What is required:
Reproduce the data that follows character for character, but omit its pictures.

Material provided:
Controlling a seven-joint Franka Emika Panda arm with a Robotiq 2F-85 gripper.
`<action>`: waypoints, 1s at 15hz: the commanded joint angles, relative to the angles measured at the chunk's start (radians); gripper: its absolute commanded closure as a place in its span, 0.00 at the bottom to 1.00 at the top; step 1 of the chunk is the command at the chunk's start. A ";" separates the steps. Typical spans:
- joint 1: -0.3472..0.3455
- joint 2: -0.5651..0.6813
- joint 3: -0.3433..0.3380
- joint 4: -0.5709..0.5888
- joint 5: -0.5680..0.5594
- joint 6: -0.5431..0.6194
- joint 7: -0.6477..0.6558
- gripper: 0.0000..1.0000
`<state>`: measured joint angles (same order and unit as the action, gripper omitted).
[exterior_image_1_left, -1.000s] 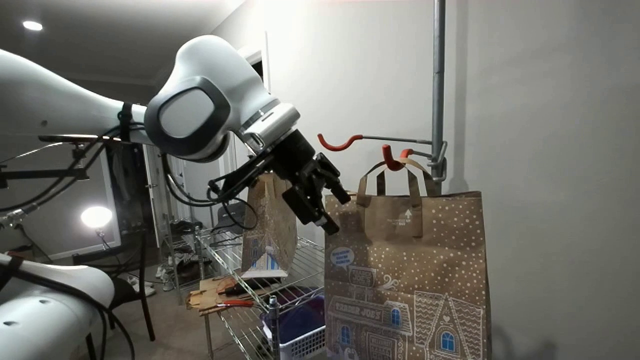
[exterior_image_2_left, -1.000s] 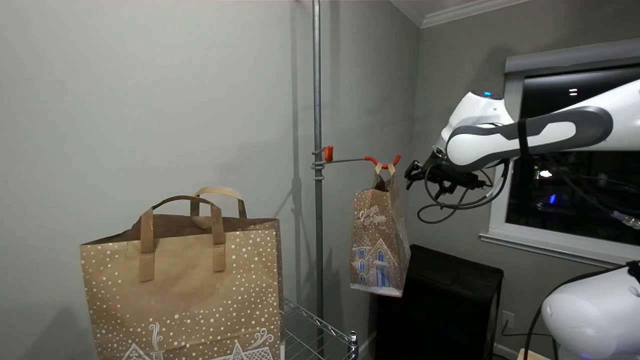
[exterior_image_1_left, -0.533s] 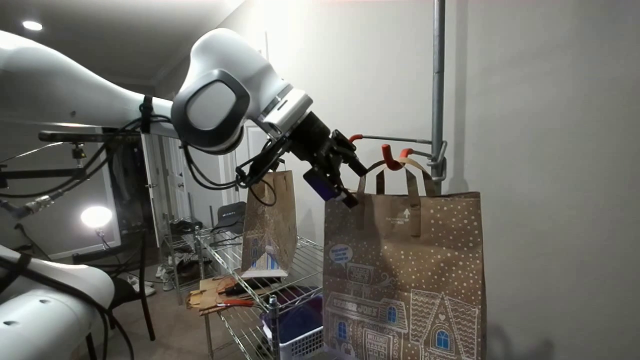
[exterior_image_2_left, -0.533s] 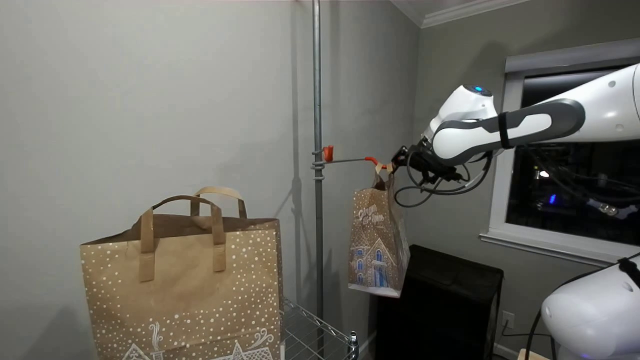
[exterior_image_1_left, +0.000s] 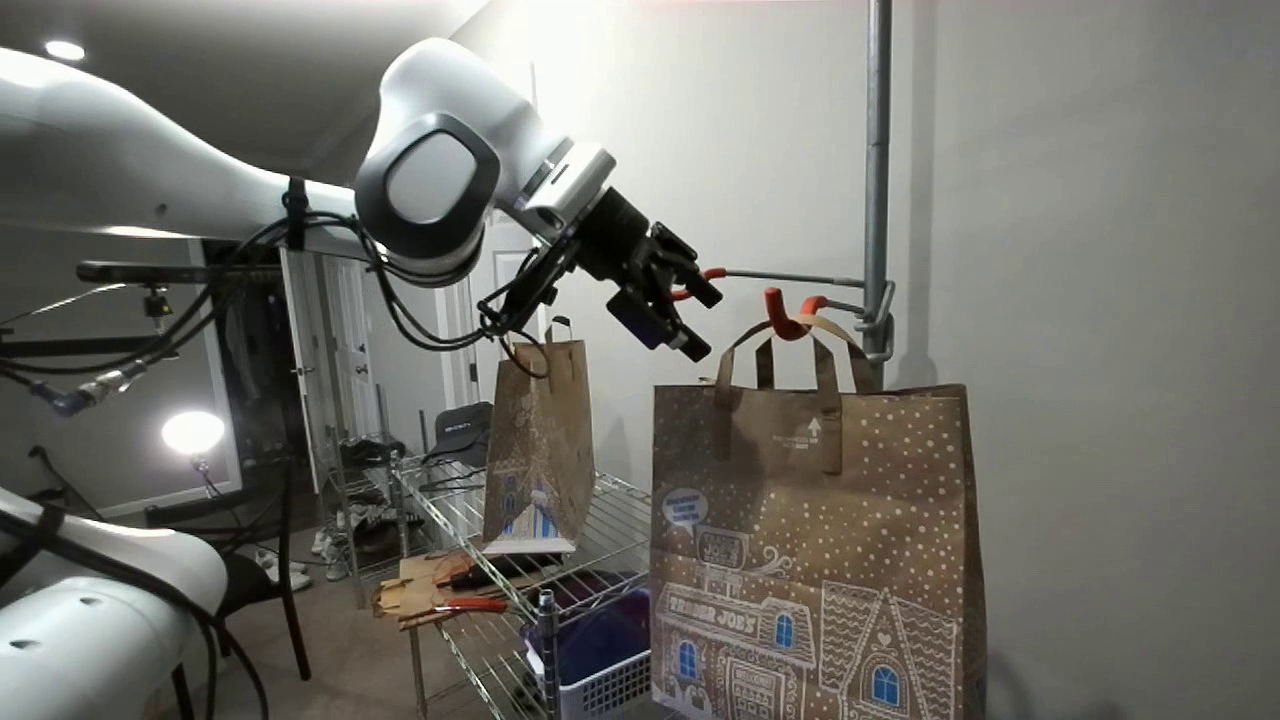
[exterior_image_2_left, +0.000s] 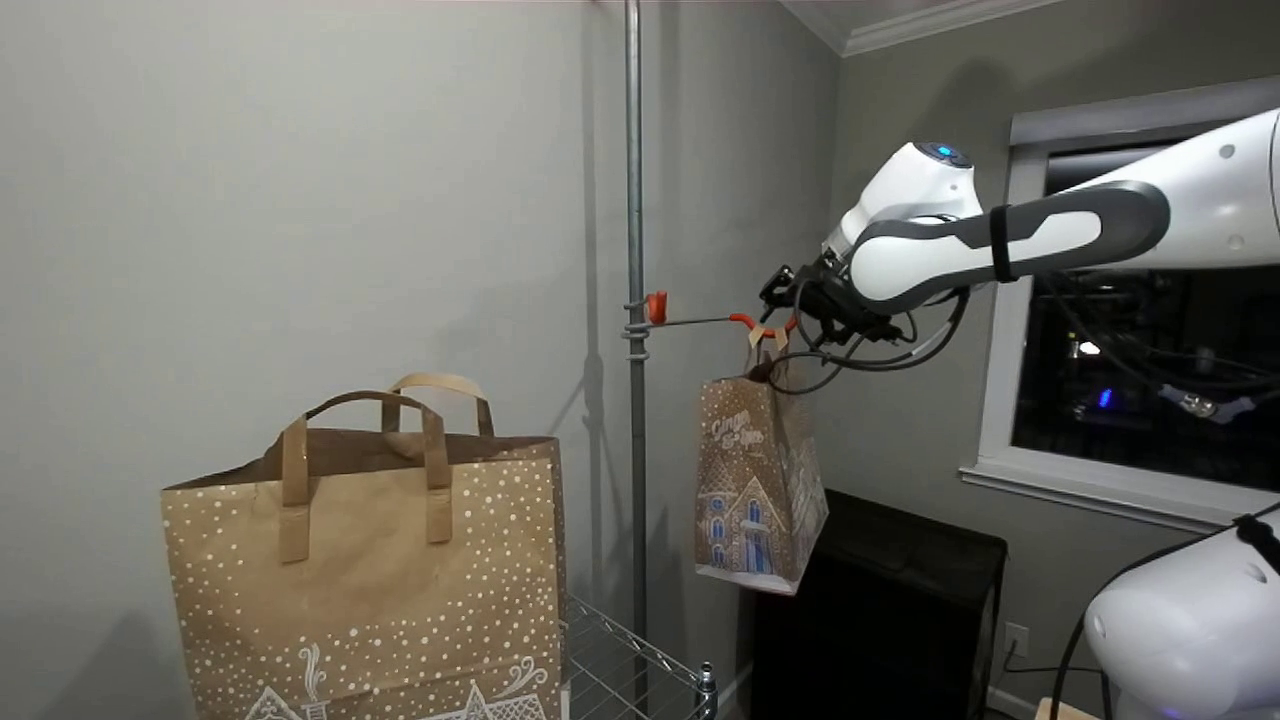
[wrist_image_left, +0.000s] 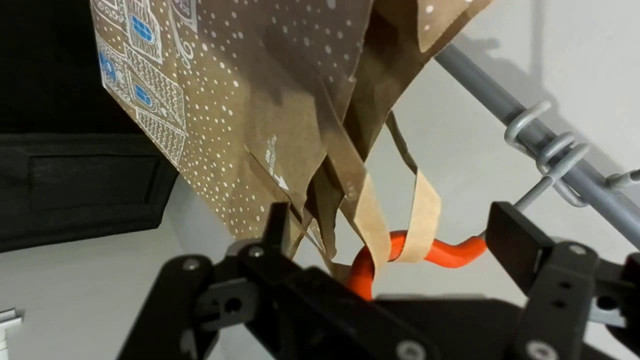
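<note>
the fingers (wrist_image_left: 517, 245) stand wide apart, and in the wrist view the handles (wrist_image_left: 422, 215) of a brown paper bag (wrist_image_left: 215, 115) show between them; whether a finger touches the paper i cannot tell. the gripper (exterior_image_1_left: 699, 320) itself slants downward, and in an exterior view it is just left of those handles and a little above the bag's top edge. the handles loop over a red hook (wrist_image_left: 452, 252), so the bag hangs from it, its mouth partly open and its front printed with white dots, white houses and blue windows. behind the bag there rises a grey pole (exterior_image_1_left: 877, 160), which carries that hook and a second red hook (exterior_image_2_left: 656, 306). in the same view, farther left, another bag (exterior_image_1_left: 540, 450) appears to stand on a wire shelf (exterior_image_1_left: 547, 640), with a dark cap (exterior_image_1_left: 463, 430) beyond it and a white basket (exterior_image_1_left: 620, 690) lower down. a lit lamp (exterior_image_1_left: 193, 433) is at the far left. in an exterior view, a black box (exterior_image_2_left: 900, 620) stands low beyond the hanging bag, and a window (exterior_image_2_left: 1120, 440) is on the far right.
</note>
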<state>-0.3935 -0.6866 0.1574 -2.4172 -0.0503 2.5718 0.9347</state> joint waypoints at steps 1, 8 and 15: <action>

Answer space:
Controlling a seven-joint Franka Emika Panda arm with a Robotiq 2F-85 gripper.
`<action>`: waypoints, 1s at 15hz: the commanded joint angles, relative to the angles measured at the chunk's start (radians); gripper: its absolute commanded closure as a place in its span, 0.00 at the bottom to 1.00 at the top; step 1 of the chunk is the command at the chunk's start. A ";" separates the steps. Typical spans:
- joint 1: -0.3472..0.3455
- joint 2: -0.5651..0.6813
- joint 3: -0.3433..0.3380
- joint 4: -0.5709..0.5888
- joint 5: -0.5680..0.5594
- joint 6: -0.5431..0.6194
- joint 7: -0.6477..0.6558
- gripper: 0.0000..1.0000
`<state>`: measured joint angles (same order and unit as the action, gripper omitted).
[exterior_image_1_left, -1.000s] 
[exterior_image_2_left, -1.000s] 
[exterior_image_1_left, -0.533s] 
[exterior_image_2_left, -0.533s] 
[exterior_image_1_left, +0.000s] 
[exterior_image_2_left, +0.000s] 
[wrist_image_left, +0.000s] 
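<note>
the fingers (wrist_image_left: 517, 245) stand wide apart, and in the wrist view the handles (wrist_image_left: 422, 215) of a brown paper bag (wrist_image_left: 215, 115) show between them; whether a finger touches the paper i cannot tell. the gripper (exterior_image_1_left: 699, 320) itself slants downward, and in an exterior view it is just left of those handles and a little above the bag's top edge. the handles loop over a red hook (wrist_image_left: 452, 252), so the bag hangs from it, its mouth partly open and its front printed with white dots, white houses and blue windows. behind the bag there rises a grey pole (exterior_image_1_left: 877, 160), which carries that hook and a second red hook (exterior_image_2_left: 656, 306). in the same view, farther left, another bag (exterior_image_1_left: 540, 450) appears to stand on a wire shelf (exterior_image_1_left: 547, 640), with a dark cap (exterior_image_1_left: 463, 430) beyond it and a white basket (exterior_image_1_left: 620, 690) lower down. a lit lamp (exterior_image_1_left: 193, 433) is at the far left. in an exterior view, a black box (exterior_image_2_left: 900, 620) stands low beyond the hanging bag, and a window (exterior_image_2_left: 1120, 440) is on the far right.
</note>
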<state>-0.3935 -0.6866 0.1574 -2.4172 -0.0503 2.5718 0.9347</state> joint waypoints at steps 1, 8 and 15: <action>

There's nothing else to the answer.